Когда от любви поет сердце, разуму лучше не подпевать, а дирижировать. В данном случае дирижировать предстояло мне. Но голова трещала в стучавших барабанным боем висках. Тишина шипела, шкворчала и требовала к себе внимания.

Я опрокинулся на спину, взгляд уставился в нависающий серый потолок. Трещины, которым миллион лет, навевали дурные мысли: если оттуда сейчас свалится огромный камень…

Нет, не надо, сто раз проходили: ляпнешь что-нибудь не подумав, а оно ка-а-ак сбудется…

Медленно досчитав до пяти, я поднялся: кто не успел, тот опоздал. Есть время разбрасывать камни, есть – собирать пришибленных. Заметившее меня чудо гороховое напоминало зайца, ополоумевшего от страха, но, несмотря на это, все же бросившегося на медведя. Бог слышит тех, кто кричит от ярости, а не от страха. Сжалившись, я досчитал еще до трех и только тогда влез рукой в заковыристое сплетенье ног. Клещи пальцев схватили Томину лодыжку и требовательно потянули. Она не хотела отлипать. Руки и ноги хватались за покорно откинувшегося под моим взглядом Смотрика, пихались, пытались скинуть руку, сбив второй ногой.

Впервые в нашем углу возникла подобная возня, и в пещере поднялись удивленные головы. А чужое внимание, как уже усвоилось, в новом мире равно неприятностям. Пришлось применить силу. Кисти превратились в тиски, поясница – в кран, руки и грудь – в стреножившую смирительную рубашку. Оттащив девушку, я разделил влюбленную парочку своим телом и жестко посетовал:

– Мы же договаривались.

Пылающее Томино ухо отдернулось:

– Мало!

Губки с неутешной детской обидой поджались, кулачки бессильно стукнули по земле.

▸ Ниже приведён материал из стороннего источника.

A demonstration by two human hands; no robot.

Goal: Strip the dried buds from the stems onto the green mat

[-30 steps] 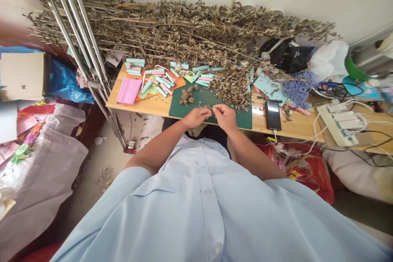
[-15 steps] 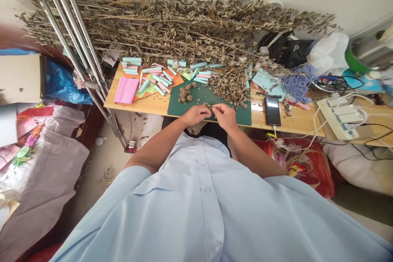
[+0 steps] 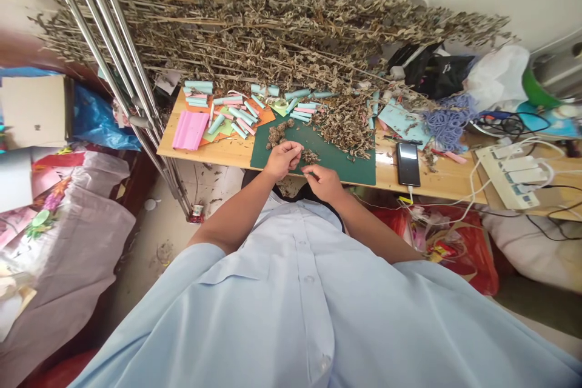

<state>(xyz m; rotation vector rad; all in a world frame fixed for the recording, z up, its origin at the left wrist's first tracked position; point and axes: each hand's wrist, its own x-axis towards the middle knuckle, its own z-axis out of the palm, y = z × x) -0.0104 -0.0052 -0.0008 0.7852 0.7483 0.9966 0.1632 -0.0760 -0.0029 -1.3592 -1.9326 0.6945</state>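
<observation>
Bare green mat (image 3: 348,168) lies open; dried leaf heap (image 3: 345,127) blocks beyond.

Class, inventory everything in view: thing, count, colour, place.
Table: one, tan, centre
Mat: one, green, table's middle
Leaf heap: one, brown, mat's right
Clusters: several, brown, mat's left
Stalks: many, brown, back
Paper rolls: many, blue and pink, left
Phone: one, black, beside mat
Power strip: one, white, right
Cord bundle: one, purple, right
Metal poles: several, silver, left
Red bag: one, red, below table
Left hand: one, over mat
Right hand: one, mat's front
Shirt: one, pale blue, foreground
</observation>
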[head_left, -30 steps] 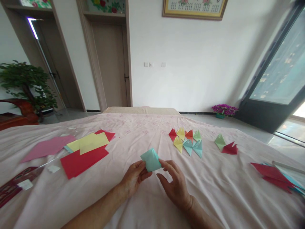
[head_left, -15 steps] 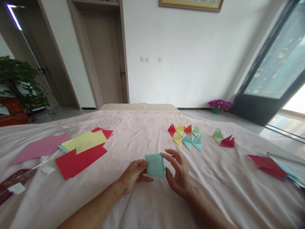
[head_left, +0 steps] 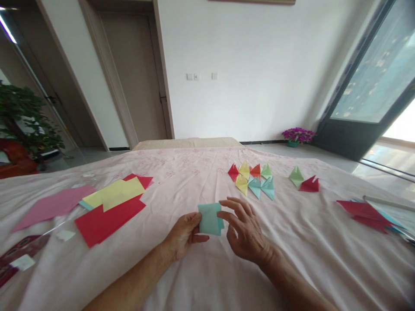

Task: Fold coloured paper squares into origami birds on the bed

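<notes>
A small folded square of light turquoise paper is held up above the bed-like cloth surface. My left hand pinches its left edge, thumb in front and fingers behind. At the opposite edge, my right hand has its fingers spread and bent, with fingertips touching or very near the paper's upper right side. A second layer of the paper sticks out at the lower right. Farther off stand folded paper pieces in rows, among them a yellow one and a turquoise one.
On the left lie red sheets, yellow sheets and a pink sheet. Green and red folded pieces sit at right. Red papers lie farther right. A pink wrinkled cloth covers the surface.
The paper's right side has shifted so that a lower layer now shows at its lower right. My right fingers have moved slightly left over its edge. The camera view has tilted a little.
</notes>
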A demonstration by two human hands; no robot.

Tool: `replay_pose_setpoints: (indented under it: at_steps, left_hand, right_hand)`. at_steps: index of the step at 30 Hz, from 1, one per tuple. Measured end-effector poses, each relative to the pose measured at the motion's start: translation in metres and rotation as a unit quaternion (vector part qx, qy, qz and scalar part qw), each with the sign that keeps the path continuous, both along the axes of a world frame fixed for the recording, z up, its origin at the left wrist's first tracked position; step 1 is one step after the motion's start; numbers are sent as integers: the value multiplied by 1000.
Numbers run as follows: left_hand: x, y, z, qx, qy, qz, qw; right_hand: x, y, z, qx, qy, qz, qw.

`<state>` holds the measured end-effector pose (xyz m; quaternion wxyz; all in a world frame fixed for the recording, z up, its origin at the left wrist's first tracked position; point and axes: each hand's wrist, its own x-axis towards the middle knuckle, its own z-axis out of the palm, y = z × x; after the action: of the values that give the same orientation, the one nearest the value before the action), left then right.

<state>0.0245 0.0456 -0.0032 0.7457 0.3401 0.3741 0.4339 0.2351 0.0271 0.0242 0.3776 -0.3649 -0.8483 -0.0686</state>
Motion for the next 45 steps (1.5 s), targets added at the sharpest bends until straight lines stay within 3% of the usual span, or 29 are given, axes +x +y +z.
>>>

– Много, – не согласился я.

– Я ничего не успела почувствовать!

– Зато он успел. И даже я.

Тома подозрительно свела брови, но не уступила:

– За пару секунд?

– Почти за двадцать, не считая твоего глупого сопротивления.

– Что такое двадцать секунд?! – почти выплюнула она в сердцах и мстительно прищурилась. – Да чтоб подарки тебе длились столько же!

Нечто в моем взгляде заставило ее закрыть рот ладошкой:

– Прости. Я же так ничего и не подарила.

– Песенку спела, – напомнил я.

Тома задумалась.

– Ладно, подарок за мной.

Я пожал плечами.

– Никуда не спешу.

Глава 7

Утром вожак отправил стаю вниз и на запад – в сторону башни Варфоломеи. До нее должно быть дня три неспешного пешего пути. Или четыре. Интересно, сколько это в километрах? С нашей горы башню не видно, рядом выступает другая гора. Возможно, она заслоняет. Или далекая дымка.

Еще интересно добраться до Большой воды – до реки, что обтекает горы. Неужели скалы настолько круты, что нельзя подняться вдоль течения и посмотреть, что там, за ними? Для местных жителей это граница, на ней заканчивается известный мир. Значит, начинается новый, неизвестный.

Сыто рыгавшая стая, только что отзавтракавшая остатками пиршества, с удивлением глядела, как мы с Томой закидывали в себя все съедобное, не связанное с сырым мясом, что только встречалось по дороге: жирные листья, ягодки, чудесных хрустящих насекомых. Вожак не возражал против явного самоуправства. На сытый желудок ему было лень лишний раз рыкнуть, не то, что куда-то тащиться и кого-то наказывать. К тому же, мы плохо выглядели, а больные члены стаи плохие бойцы.

Едва шумевший предгорный лес принял нас в свое чрево, стая тревожно зашевелилась, что-то учуяв. Замерли. Вожак отправил вперед разведчика.

Через пару минут тот возвестил свое возвращение радостным криком:

– Ррряв!

Со всех ног стая рванула вперед. Тома держалась меня, Смотрик держался ее, я следил за ними и за окрестностями: вдруг представится шанс слинять в человечий мир?